Founder/CEO of AdmissionSight
BA, Princeton University

a female intern looking at the camera while she is in front of her laptop preparing for the different journalism competitions for high school students

Breaking into journalism starts long before college. For many students, national journalism competitions offer a chance to build real reporting experience, refine storytelling skills, and publish work that stands out on applications. The best journalism competitions for high school students help you learn how to investigate issues, interview sources, analyze data, and write with clarity and purpose.

Below is a curated list of the top journalism competitions for high school students.
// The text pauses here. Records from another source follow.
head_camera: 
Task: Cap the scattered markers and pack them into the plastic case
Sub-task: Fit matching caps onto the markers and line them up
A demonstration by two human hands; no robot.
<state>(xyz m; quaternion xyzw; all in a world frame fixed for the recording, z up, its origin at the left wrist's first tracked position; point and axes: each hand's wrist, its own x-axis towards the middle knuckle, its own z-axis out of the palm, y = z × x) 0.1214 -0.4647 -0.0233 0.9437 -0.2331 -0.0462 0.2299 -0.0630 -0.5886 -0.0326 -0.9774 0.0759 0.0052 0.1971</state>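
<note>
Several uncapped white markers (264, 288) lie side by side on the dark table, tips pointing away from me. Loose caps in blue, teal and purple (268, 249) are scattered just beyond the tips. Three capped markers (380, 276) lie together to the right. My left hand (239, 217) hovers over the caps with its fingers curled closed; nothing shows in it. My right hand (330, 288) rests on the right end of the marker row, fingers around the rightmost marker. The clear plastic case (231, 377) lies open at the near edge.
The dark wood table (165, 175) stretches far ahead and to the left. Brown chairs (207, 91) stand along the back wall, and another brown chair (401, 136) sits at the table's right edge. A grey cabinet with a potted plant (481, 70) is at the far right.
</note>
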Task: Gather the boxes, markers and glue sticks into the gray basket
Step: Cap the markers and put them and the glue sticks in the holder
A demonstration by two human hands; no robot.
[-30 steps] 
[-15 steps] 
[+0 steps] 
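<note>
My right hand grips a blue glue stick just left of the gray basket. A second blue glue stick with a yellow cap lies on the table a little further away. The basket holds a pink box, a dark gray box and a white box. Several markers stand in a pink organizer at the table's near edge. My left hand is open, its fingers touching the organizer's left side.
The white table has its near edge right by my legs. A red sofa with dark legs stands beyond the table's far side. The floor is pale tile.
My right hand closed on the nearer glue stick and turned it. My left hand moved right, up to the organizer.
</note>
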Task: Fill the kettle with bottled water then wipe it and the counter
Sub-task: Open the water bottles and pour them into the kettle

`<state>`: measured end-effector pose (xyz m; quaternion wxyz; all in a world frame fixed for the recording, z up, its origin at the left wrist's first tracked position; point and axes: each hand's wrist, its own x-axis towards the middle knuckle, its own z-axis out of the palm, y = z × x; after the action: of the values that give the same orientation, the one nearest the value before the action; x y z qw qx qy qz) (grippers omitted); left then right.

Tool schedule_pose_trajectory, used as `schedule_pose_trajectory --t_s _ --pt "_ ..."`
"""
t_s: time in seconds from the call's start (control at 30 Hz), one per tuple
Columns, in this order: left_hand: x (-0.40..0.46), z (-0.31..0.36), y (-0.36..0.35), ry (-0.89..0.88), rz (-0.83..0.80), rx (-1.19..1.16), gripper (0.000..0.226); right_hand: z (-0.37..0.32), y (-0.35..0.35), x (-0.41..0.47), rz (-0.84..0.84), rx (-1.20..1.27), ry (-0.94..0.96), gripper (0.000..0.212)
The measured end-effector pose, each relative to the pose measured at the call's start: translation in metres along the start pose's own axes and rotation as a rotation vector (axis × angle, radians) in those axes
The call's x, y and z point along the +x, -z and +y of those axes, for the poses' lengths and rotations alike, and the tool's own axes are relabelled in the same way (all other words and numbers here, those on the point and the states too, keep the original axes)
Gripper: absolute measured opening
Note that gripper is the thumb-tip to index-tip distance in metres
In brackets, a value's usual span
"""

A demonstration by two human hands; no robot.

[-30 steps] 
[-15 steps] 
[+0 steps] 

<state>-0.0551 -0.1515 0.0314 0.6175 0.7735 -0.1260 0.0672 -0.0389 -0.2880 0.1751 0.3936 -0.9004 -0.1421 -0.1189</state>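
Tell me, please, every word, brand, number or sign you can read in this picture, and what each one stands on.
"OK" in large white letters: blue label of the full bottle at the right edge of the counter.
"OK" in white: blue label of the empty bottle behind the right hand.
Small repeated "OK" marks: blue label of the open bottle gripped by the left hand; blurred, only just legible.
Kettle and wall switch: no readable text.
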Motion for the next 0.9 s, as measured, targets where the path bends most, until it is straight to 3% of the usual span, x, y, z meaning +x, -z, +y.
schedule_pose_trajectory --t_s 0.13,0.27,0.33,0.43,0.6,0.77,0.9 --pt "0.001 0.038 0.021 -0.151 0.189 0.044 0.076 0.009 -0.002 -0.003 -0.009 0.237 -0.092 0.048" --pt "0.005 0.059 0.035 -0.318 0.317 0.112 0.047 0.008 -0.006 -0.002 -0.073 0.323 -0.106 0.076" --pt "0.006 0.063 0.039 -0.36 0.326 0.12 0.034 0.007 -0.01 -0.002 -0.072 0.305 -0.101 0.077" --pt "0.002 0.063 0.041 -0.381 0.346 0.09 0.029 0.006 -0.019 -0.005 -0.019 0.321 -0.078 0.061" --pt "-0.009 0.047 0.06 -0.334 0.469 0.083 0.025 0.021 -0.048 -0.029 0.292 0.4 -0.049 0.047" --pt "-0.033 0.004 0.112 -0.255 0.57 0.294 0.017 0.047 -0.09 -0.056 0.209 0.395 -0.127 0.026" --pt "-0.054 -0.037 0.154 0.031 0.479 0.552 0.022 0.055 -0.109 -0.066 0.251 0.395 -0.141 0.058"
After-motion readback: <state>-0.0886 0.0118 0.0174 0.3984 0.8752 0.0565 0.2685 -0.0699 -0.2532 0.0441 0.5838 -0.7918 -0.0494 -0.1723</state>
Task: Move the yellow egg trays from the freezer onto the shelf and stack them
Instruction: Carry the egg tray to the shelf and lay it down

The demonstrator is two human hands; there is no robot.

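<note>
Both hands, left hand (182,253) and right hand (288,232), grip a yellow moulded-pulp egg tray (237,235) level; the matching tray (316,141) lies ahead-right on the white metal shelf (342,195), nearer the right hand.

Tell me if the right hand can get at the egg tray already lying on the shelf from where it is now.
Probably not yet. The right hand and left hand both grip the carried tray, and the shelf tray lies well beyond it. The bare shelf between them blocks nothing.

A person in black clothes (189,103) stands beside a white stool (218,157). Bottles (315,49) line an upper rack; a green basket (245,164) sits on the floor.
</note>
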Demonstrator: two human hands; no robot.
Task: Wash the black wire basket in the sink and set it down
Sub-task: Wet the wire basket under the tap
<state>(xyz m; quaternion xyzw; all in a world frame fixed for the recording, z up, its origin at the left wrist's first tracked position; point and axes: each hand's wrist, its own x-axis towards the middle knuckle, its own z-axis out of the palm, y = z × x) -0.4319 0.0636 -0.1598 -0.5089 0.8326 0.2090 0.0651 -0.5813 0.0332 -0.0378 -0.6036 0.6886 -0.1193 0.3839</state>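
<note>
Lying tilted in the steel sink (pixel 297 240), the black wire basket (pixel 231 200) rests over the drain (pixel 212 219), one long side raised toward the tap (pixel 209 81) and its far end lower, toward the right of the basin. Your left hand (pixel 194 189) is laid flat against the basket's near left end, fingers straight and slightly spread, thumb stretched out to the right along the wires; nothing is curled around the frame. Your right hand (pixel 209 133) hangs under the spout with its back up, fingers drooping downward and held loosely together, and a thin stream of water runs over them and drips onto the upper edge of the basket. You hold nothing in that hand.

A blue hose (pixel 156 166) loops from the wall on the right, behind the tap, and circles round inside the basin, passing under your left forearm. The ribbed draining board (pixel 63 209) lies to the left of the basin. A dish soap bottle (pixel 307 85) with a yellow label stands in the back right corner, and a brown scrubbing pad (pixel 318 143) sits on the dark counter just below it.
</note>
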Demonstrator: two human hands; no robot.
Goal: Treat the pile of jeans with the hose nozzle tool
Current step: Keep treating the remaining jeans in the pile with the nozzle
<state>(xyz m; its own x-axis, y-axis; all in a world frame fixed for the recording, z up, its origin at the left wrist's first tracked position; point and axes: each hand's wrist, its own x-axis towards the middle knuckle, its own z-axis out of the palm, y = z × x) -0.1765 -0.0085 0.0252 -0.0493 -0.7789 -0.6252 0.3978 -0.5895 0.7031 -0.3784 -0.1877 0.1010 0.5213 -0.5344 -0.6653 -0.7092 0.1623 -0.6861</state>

Each one offers a different path into reporting, from opinion writing and multimedia storytelling to investigative journalism and long-form features. If you’re looking to grow your skills, challenge yourself, and build a professional-level portfolio, these competitions are some of the strongest places to start.

What Are the Best Journalism Competitions for High School Students?

Joining journalism competitions for high school students shows colleges that you’re serious about the craft. Many winners go on to join student newspapers, launch independent projects, or compete for selective summer journalism programs. Here’s a quick summary of the different journalism competitions you can join:

Rank

Competition Location Dates
1 Scholastic Art & Writing Awards (Journalism Category) Nationwide (U.S.)

Awards: March 25, 2026

2

New York Times Student Contest International Conducted monthly
3 David S. Barr Journalism Award Online

January 31 deadline

4

JEA National Journalism Quiz Bowl Varies Competitions held every fall
5 JEA Journalist of the Year Nationwide (U.S.)

Varies by state

6

Columbia Scholastic Press Association (CSPA) Awards New York, NY Spring convention: March 18-20, 2026
7 National Scholastic Press Association (NSPA) Competitions Nationwide

Varies per competition

8

NCTE Achievement Awards in Writing Nationwide February 2026
9 Quill and Scroll Writing, Photo, and Multimedia Contest International

Varies per contest

10

Harvard Crimson Global Essay Contest International

Full-cycle (Regional qualifiers and global finals) runs from February to March 2026

Let’s discuss each competition one by one.

1. Scholastic Art & Writing Awards (Journalism Category)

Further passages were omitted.